SingedChinchilla · 25/11/2018 20:27

@glitterandgold how has this week been? I keep thinking of this thread.

I know it's a completely different situation but last year our house was broken into while we were at home and I never felt safe there again. Luckily we were in a fortunate enough position to move but I can't imagine how awful it must be for you - you must feel like a prisoner in your own home.

I agree with a previous poster that these groups are probably getting a thrill out of scaring you rather than actually wanting to hurt you but it must be so intimidating.

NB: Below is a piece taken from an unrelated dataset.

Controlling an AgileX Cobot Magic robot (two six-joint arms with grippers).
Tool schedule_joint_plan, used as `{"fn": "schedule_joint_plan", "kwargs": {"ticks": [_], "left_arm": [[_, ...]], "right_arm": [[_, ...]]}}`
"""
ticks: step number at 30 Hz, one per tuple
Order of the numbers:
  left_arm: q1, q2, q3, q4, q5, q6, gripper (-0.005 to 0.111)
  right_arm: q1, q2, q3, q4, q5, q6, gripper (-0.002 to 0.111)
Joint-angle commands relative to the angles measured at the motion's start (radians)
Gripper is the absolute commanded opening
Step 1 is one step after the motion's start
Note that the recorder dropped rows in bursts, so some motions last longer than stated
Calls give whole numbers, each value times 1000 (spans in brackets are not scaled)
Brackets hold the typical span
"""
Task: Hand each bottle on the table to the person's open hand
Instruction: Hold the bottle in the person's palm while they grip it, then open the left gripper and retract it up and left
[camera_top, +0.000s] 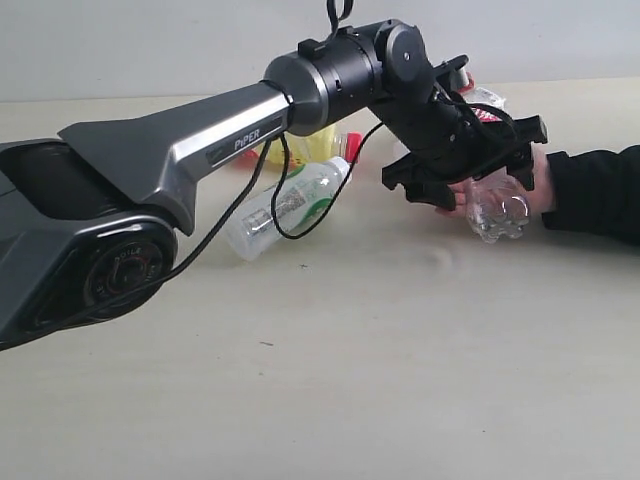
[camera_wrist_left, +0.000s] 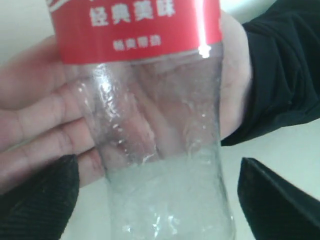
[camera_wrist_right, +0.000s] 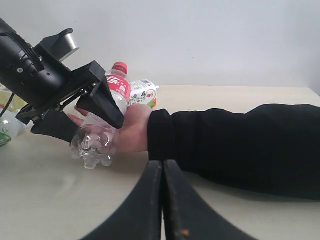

Your ex sounds like a dick, by the way. He should want to ensure his child and the mother of his child are safe.

dinnafashsassenach · 25/11/2018 20:40

Checkout pinpoint.org and search for pinpoint express properties in Manchester. You CAN live somewhere nicer for the same price (I'm guessing you are in Mosside)

Sugarformyhoney · 25/11/2018 20:43

Op I’m so sorry for you. If you can scrape the deposit UC should pay a local housing allowance- look into what else may be affordable. A one bed flat in a better area might be an idea.